Second derivative composite function

• aliekor
In summary, the second time derivative of f can be found by taking the second derivative of f with respect to g and multiplying it by g'
aliekor
Hi guys, I have this function

f(g(t)) and I have to find the second time derivative of f, is it correct the following solution?:

f''=∂f/∂g*g'=∇f*g'
f ''=∇^2f*|g'|^2+∇f*g''

where ∇^2 is the laplacian function

Looks ok to me. Try it with some simple examples.

Your (standard) notational abuse has confused you.

The chain rule for a vector-valued function (f) of a vector-valued function (g) of a scalar (t) is:
$$\frac{d\mathbf{f}(\mathbf{g})}{dt} = (\nabla \mathbf{f}) \cdot \frac{d\mathbf{g}}{dt}$$
ie
$$\frac{df_i(\mathbf{g})}{dt}(t) = \sum_j \frac{\partial f_i}{\partial x_j}(\mathbf{g}(t)) \frac{dg_j}{dt}(t).$$

Differentiating with respect to t and using the product rule gives:
$$\frac{d^2\mathbf{f}(\mathbf{g})}{dt^2} = \left(\frac{d}{dt}(\nabla \mathbf{f})\right) \cdot \frac{d\mathbf{g}}{dt} + (\nabla \mathbf{f}) \cdot \frac{d^2\mathbf{g}}{dt^2}$$
Using the chain rule on the first term gives
$$\frac{d}{dt}(\nabla \mathbf{f}) = (\nabla \nabla \mathbf{f})\cdot \frac{d\mathbf{g}}{dt}$$
and so
$$\frac{d^2\mathbf{f}(\mathbf{g})}{dt^2} = \left(\left((\nabla \nabla \mathbf{f}) \cdot \frac{d\mathbf{g}}{dt}\right) \cdot \frac{d\mathbf{g}}{dt}\right) + (\nabla \mathbf{f}) \cdot \frac{d^2\mathbf{g}}{dt^2}$$
ie
$$\frac{d^2f_i(\mathbf{g})}{dt^2} = \sum_j \sum_k \frac{dg_j}{dt} \frac {dg_k}{dt} \frac{\partial^2 f_i}{\partial x_j \partial x_k} + \sum_j \frac{d^2g_j}{dt^2} \frac{\partial f_i}{\partial x_j}.$$

You appear to have the first term as
$$\sum_j \sum_k \left(\frac {dg_j}{dt}\right)^2 \frac{\partial^2 f_i}{\partial x_k^2}$$
which is incorrect.

Thank you pasmith, actually I didn't get comething with the dimensions:
if I have g as a vector 2x1
$$\nabla \nabla \mathbf{f}$$
will be a 2x2 matrix. In the calculus of :
$$\left(\left((\nabla \nabla \mathbf{f}) \cdot \frac{d\mathbf{g}}{dt}\right) \cdot \frac{d\mathbf{g}}{dt}\right)$$
I have a matrix 2x2 times a vector 2X1 which gives a vector 2x1 and this vector is multiplied by a vector 2x1 but the dimension are wrong.

aliekor said:
Thank you pasmith, actually I didn't get comething with the dimensions:
if I have g as a vector 2x1
$$\nabla \nabla \mathbf{f}$$
will be a 2x2 matrix.

Actually it's a 2x2x2 (ie, rank 3) tensor:
$$(\nabla\nabla \mathbf{f})_{ijk} = \frac{\partial^2 f_i}{\partial x_j \partial x_k}$$

In the calculus of :
$$\left(\left((\nabla \nabla \mathbf{f}) \cdot \frac{d\mathbf{g}}{dt}\right) \cdot \frac{d\mathbf{g}}{dt}\right)$$
I have a matrix 2x2 times a vector 2X1 which gives a vector 2x1 and this vector is multiplied by a vector 2x1 but the dimension are wrong.
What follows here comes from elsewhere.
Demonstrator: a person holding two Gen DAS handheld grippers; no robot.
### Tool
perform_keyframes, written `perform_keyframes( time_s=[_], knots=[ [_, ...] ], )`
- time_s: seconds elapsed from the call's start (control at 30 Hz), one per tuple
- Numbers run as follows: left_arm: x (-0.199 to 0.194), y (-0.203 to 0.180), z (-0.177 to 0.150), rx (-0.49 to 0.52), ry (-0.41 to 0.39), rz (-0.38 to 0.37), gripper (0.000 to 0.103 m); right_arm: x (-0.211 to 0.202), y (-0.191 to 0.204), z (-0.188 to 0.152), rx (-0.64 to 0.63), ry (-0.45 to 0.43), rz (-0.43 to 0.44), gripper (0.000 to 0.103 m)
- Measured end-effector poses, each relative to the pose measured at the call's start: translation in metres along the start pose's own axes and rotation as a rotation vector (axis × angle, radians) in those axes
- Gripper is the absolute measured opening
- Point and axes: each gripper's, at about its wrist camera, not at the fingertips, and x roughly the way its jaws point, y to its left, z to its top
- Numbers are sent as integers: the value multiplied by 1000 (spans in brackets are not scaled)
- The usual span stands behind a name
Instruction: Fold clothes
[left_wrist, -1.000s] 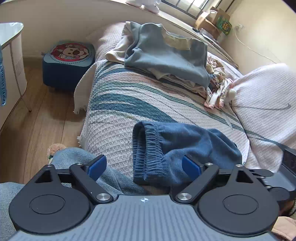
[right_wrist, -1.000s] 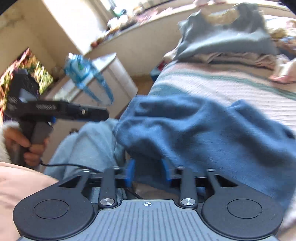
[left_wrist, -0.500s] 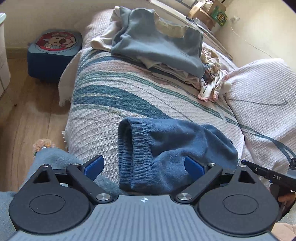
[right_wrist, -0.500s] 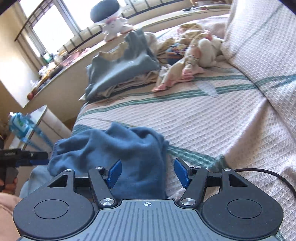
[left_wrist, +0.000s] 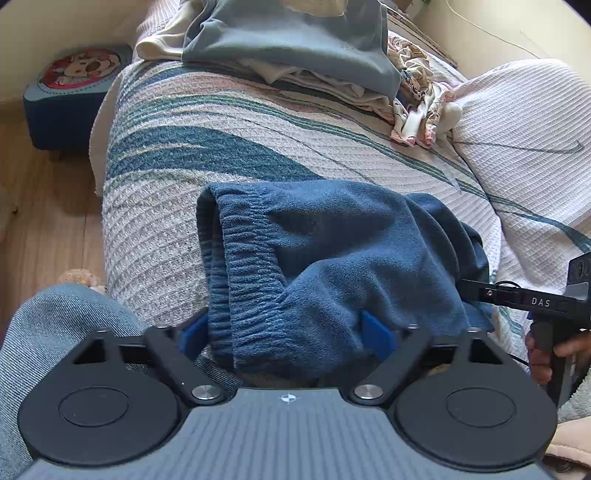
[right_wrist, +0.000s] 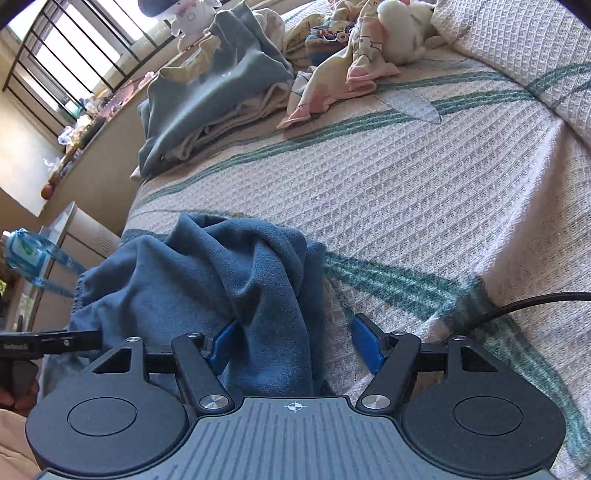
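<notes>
A blue fleece garment (left_wrist: 332, 251) with a ribbed elastic waistband lies crumpled at the near edge of the striped bedspread (left_wrist: 221, 122). My left gripper (left_wrist: 284, 334) is over the waistband end. Its jaws are closing, and both blue pads touch the bunched cloth between them. In the right wrist view the same garment (right_wrist: 207, 280) lies at the lower left. My right gripper (right_wrist: 295, 347) is at its other end with jaws opening. The left pad touches a hanging fold, while the right pad stands clear over bare bedspread (right_wrist: 406, 192).
A stack of folded clothes with a grey-blue top (left_wrist: 295, 40) sits at the far end of the bed, with crumpled patterned children's clothes (left_wrist: 421, 110) beside it. A blue cartoon stool (left_wrist: 74, 81) stands on the wooden floor at left. A person's denim knee (left_wrist: 66, 325) is near. A black cable (right_wrist: 517, 306) crosses the bed edge.
Both grippers have dropped closer to the blue garment. The left jaws narrowed from wide apart onto the waistband. The right jaws widened, and its view swung from the room round to the bed.
</notes>
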Motion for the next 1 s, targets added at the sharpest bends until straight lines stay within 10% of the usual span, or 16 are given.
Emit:
perform_keyframes(
  time_s=[0.07, 0.13, 0.3, 0.6, 1.0],
  knots=[
    [-4, 0, 0, -4, -8, -40, 38, 0, 5, -2, -25, 1, -14, 67],
    [-7, -5, 0, 10, -13, -52, 34, -1, 10, -3, -56, 18, 5, 41],
    [-22, -8, 6, 9, -63, -74, 29, -10, 23, -3, -100, 0, 8, 13],
    [-69, -15, 109, 72, -304, -85, 29, -51, 72, 82, -261, -280, 53, 9],
    [-15, 33, 266, 8, -393, -18, 32, 50, 115, 238, -292, -445, -11, 10]
  ],
)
This is a rank 3 tensor dotted with two vectors (rank 1 tensors), which is equivalent to a
rank 5 tensor contracted over two pairs of indices, yielding a rank 1 tensor (ie a vector).
In cartesian components, it is

$$\sum_{j}\sum_{k} \frac{\partial^2 f_i}{\partial x_j \partial x_k} \frac{dg_j}{dt} \frac{dg_k}{dt}$$

aliekor said:
Hi guys, I have this function

f(g(t)) and I have to find the second time derivative of f, is it correct the following solution?:

f''=∂f/∂g*g'=∇f*g'
f ''=∇^2f*|g'|^2+∇f*g''

where ∇^2 is the laplacian function

$$(a * \nabla_t) f = [(\{a * \nabla_t \} g) * \nabla_g] f(g)$$
This is the chain rule. The stars just mean a generalized product. This form of the chain rule is valid for ##t## vector or scalar. Here, ##a## must be a scalar, so we'll just cancel it out.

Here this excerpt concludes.